Ensuite, j’aimerais également parler d’un sujet qui fait couler beaucoup d’encre en ce moment : « allaiter et naturel et ne fatigue pas ». Alors les personnes qui ont décrété cela devaient avoir une santé de fer ! Car loin de « faire peur » à celles qui hésitent à allaiter, je préfère être transparente, pour quelqu’un atteint d’une maladie chronique, allaiter peut fatiguer, bien sûr.
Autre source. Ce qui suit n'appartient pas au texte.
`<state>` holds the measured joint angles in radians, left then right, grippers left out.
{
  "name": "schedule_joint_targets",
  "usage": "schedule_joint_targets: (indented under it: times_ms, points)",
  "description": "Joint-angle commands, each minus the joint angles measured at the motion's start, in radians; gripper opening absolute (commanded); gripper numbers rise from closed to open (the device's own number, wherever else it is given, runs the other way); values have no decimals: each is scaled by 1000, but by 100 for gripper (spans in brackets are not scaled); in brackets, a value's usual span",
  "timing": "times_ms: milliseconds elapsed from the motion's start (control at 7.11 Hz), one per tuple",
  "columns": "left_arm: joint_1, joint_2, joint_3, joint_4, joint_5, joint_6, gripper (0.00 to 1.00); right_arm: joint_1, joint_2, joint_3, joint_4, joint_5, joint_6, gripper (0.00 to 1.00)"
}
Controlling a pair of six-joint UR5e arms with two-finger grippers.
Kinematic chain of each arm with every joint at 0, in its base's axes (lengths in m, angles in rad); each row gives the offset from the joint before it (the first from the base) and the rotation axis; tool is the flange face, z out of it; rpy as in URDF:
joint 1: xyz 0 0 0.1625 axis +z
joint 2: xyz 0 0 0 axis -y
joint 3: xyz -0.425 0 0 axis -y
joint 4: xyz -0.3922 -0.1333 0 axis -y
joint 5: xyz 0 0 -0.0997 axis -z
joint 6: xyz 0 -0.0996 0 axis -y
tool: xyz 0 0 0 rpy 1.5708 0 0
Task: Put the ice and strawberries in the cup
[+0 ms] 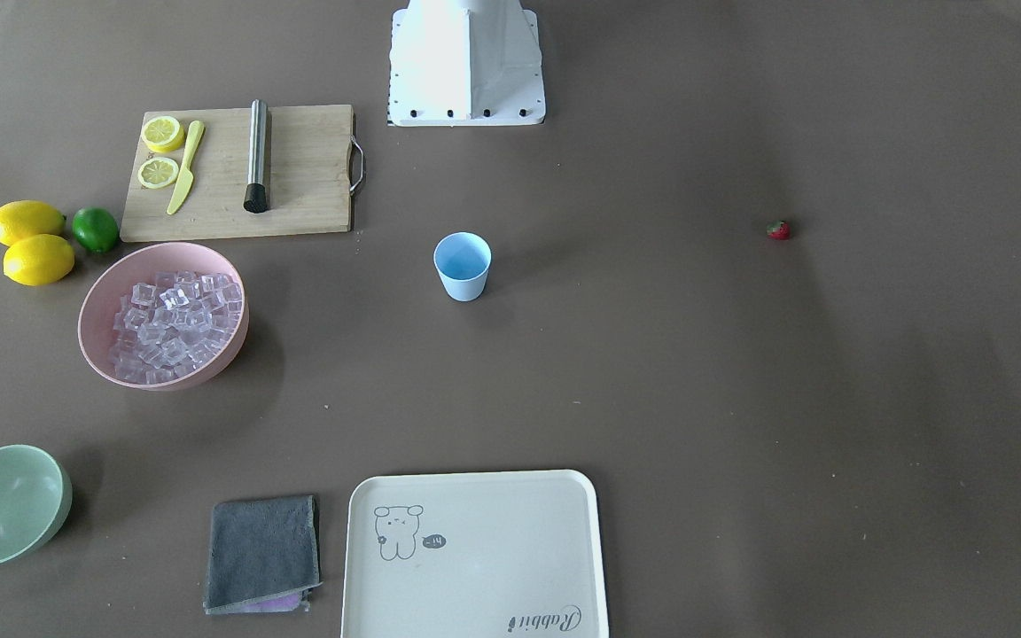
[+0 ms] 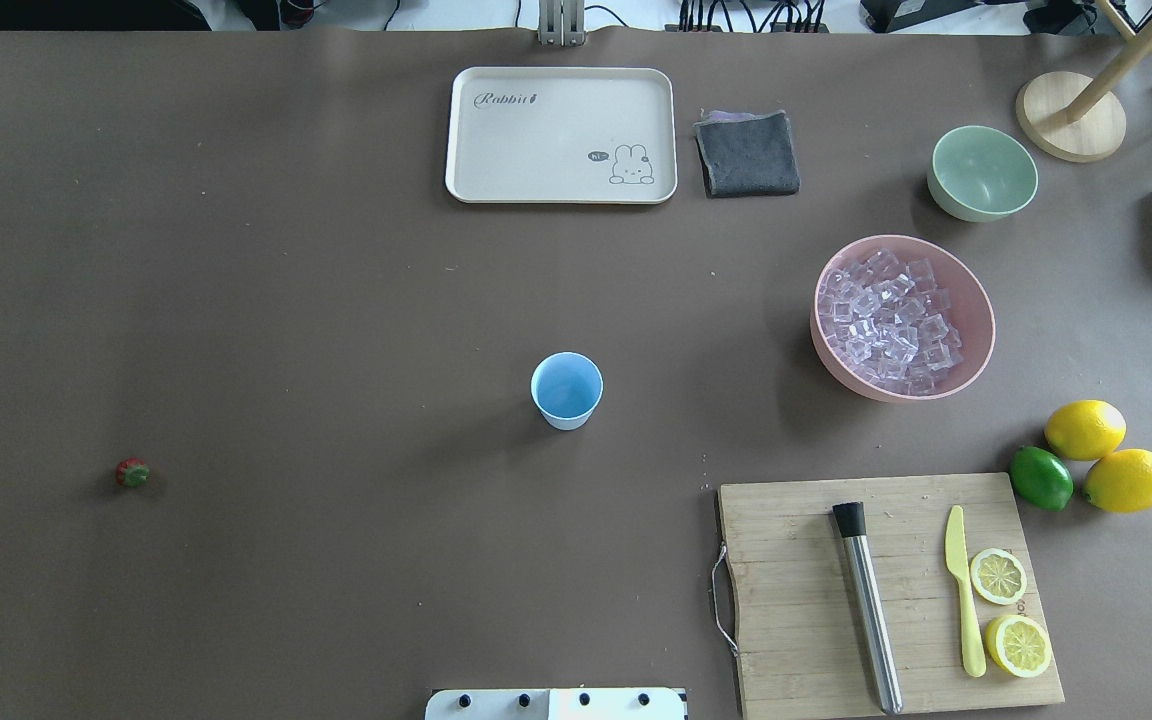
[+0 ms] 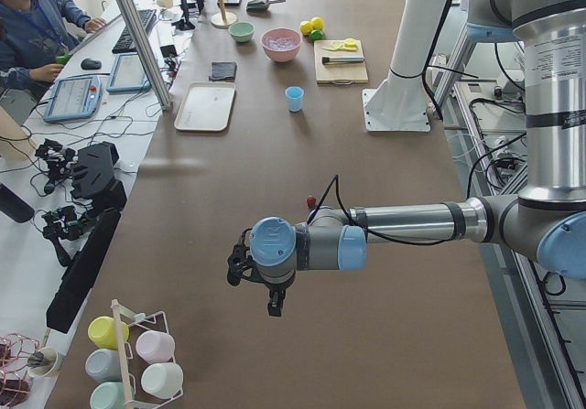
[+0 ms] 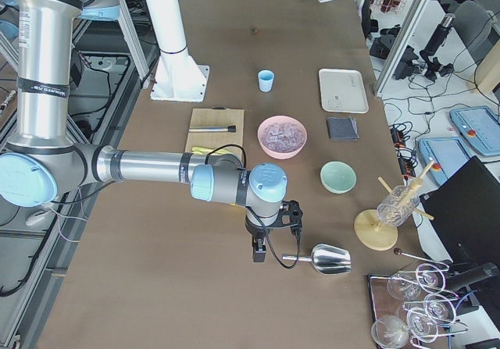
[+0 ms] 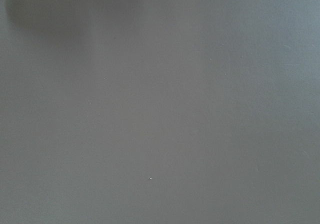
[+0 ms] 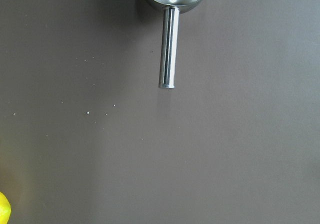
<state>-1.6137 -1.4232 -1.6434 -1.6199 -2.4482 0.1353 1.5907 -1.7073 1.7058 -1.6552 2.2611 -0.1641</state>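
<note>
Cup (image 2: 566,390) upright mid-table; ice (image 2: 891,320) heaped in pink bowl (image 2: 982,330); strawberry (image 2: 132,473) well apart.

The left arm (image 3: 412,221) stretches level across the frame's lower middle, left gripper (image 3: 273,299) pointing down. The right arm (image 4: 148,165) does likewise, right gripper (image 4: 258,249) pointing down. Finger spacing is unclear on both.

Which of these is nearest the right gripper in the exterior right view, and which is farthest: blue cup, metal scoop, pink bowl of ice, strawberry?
From the right gripper:
1. metal scoop, right beside it at the table's near end.
2. pink bowl, farther up the table, holding the ice.
3. cup, mid-table, beyond the bowl.
4. strawberry, alone toward the far end.
</note>
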Motion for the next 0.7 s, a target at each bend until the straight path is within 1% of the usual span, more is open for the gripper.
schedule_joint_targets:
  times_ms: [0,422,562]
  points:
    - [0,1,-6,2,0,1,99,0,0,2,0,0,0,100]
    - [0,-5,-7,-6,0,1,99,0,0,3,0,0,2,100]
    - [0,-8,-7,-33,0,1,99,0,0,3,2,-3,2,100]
Et beaucoup même ! A chacune donc de faire la balance risques/bénéfices et de prendre une décision éclairée sur le choix d’allaiter ou non et/ou de continuer à allaiter ou non.

Mon expérience

allaitement et colopathie fonctionellePersonnellement, en allaitant à la maternité j’ai fais une crise d’hypothermie en pleine nuit (heureusement que papa était en cododo dans la chambre car j’ai eu tellement peur que bébé tombe !). Et à la maison j’ai fait un malaise vagal, toujours en plein allaitement (heureusement j’étais confortablement bien assisse dans un fauteuil bien large et confortable). Suite à ces incidents, je prenais toujours de grandes précautions quand j’allaitais : bien assise et sinon en présence d’un proche.
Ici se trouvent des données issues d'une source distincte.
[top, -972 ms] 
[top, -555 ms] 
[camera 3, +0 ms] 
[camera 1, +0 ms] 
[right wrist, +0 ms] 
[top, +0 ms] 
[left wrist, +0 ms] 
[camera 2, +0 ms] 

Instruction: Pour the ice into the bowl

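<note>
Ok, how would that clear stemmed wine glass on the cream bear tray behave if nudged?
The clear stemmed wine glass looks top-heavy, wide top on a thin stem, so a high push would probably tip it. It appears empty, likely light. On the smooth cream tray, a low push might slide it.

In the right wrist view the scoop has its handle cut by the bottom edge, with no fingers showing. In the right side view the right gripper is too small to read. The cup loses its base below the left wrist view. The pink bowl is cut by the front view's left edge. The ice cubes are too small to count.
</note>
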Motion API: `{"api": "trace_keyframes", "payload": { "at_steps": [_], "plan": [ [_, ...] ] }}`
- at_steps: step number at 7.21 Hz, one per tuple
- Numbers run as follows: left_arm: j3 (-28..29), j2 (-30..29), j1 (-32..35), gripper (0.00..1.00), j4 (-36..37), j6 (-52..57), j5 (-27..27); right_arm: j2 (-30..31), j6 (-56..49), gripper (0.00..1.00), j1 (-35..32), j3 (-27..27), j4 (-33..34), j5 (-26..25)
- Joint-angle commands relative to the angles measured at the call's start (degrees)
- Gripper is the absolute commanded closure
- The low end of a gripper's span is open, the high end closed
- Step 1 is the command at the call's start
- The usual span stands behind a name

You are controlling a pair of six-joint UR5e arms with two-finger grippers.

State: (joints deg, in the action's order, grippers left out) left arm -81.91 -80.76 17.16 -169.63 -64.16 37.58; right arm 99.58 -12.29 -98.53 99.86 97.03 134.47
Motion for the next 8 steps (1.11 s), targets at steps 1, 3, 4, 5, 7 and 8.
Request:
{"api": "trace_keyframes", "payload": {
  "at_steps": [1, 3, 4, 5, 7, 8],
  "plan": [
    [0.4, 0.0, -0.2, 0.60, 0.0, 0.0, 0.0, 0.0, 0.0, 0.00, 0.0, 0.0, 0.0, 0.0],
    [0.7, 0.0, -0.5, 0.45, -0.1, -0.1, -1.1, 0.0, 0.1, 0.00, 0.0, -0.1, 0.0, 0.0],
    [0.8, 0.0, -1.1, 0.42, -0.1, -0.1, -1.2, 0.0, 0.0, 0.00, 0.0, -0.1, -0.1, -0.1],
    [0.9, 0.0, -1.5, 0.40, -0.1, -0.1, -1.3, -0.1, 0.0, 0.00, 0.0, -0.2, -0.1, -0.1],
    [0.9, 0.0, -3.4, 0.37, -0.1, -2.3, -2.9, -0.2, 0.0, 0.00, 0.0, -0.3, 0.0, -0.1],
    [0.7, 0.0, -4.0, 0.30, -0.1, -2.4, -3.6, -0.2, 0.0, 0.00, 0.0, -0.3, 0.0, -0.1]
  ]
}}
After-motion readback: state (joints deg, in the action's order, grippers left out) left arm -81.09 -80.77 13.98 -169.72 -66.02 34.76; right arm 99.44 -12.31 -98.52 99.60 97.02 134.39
L’allaitement est naturel certes, mais il n’en reste pas moins un effort à fournir pour un corps qui en fait déjà beaucoup au niveau digestif. Par expérience, prenez vos précautions ! Et surtout, mais surtout, ne culpabilisez pas si d’autres mamans (sûrement en pleine santé) vous dise « mais non c’est facile, accroche toi «  etc. Si vraiment cela ne va pas, si vous ne le sentez pas, arrêtez. Encore une fois, mieux vaut une maman présente et zen qu’une maman malade et angoissée.
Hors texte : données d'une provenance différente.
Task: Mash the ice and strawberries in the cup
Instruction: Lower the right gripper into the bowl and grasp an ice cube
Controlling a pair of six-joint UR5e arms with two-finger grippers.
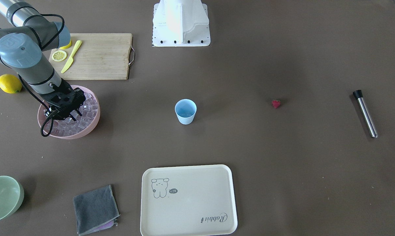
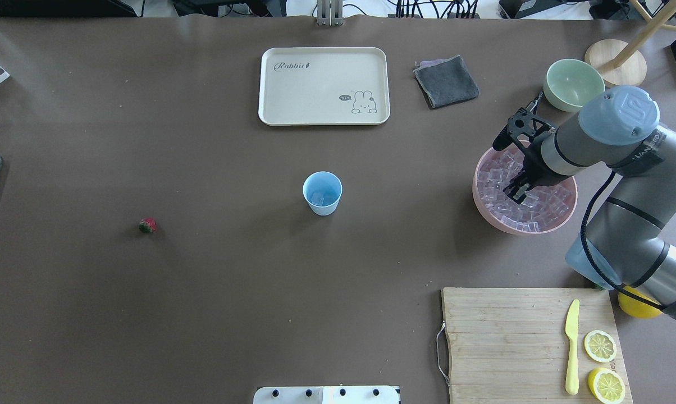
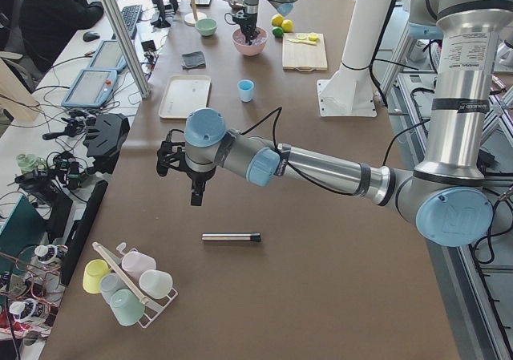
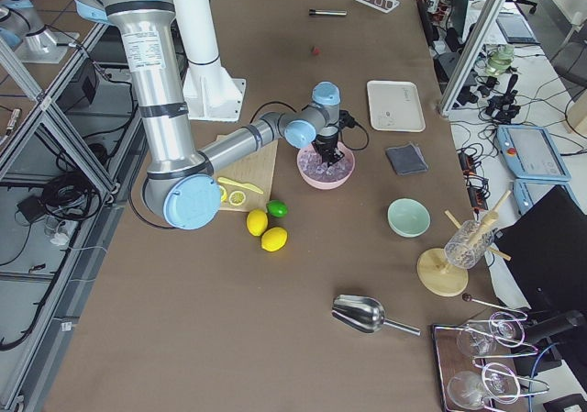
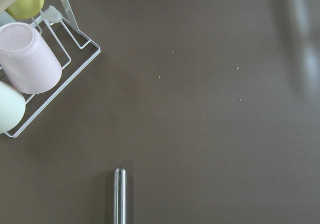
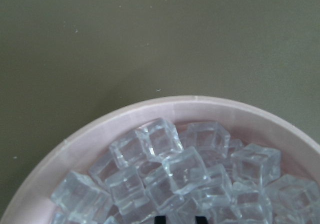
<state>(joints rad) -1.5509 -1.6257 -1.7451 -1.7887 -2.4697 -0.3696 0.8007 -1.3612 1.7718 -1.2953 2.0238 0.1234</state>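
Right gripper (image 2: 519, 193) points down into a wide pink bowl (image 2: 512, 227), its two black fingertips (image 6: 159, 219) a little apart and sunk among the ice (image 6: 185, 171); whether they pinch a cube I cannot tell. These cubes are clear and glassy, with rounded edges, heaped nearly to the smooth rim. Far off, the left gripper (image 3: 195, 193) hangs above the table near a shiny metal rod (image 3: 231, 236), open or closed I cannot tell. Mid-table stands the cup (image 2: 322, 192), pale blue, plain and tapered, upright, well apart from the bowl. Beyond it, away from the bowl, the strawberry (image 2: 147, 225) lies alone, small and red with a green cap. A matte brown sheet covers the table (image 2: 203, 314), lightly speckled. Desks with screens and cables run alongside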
Après personnellement, je dois vous le dire, même si extrêmement fatiguée avec l’allaitement, je ne n’ai jamais été en aussi bonne santé ! Oui c’est paradoxal, et pourtant ! Les hormones m’ont plus que protégées : plus d’acné, aucune douleurs intestinales, pas de douleurs dans les muscles etc. Bref, un vrai petit paradis ! Au retour de couche, par contre, les symptômes sont revenus en puissance 10 🙁 Heureusement, mon homéopathe m’avait prescris quelques compléments.

J’étais personnellement sur un petit nuage pendant 3 mois. Excepté pour la mémoire, sûrement du au manque de sommeil.

En résumé, j’ai donc allaité pendant 3 mois. Ce fut court, intense, éreintant mais tellement passionnant : bébé collé/serré contre moi la nuit j’ai adoré, vraiment ! Si c’était à refaire, je n’hésiterais pas. J’ai arrêté d’allaiter à la reprise du travail, mais si j’avais pu, j’aurais allaiter plus longtemps.

Trucs et astuces

S’installer une application ou noter sur un carnet permet de plus facilement s’y retrouver dans les tétées sans stress !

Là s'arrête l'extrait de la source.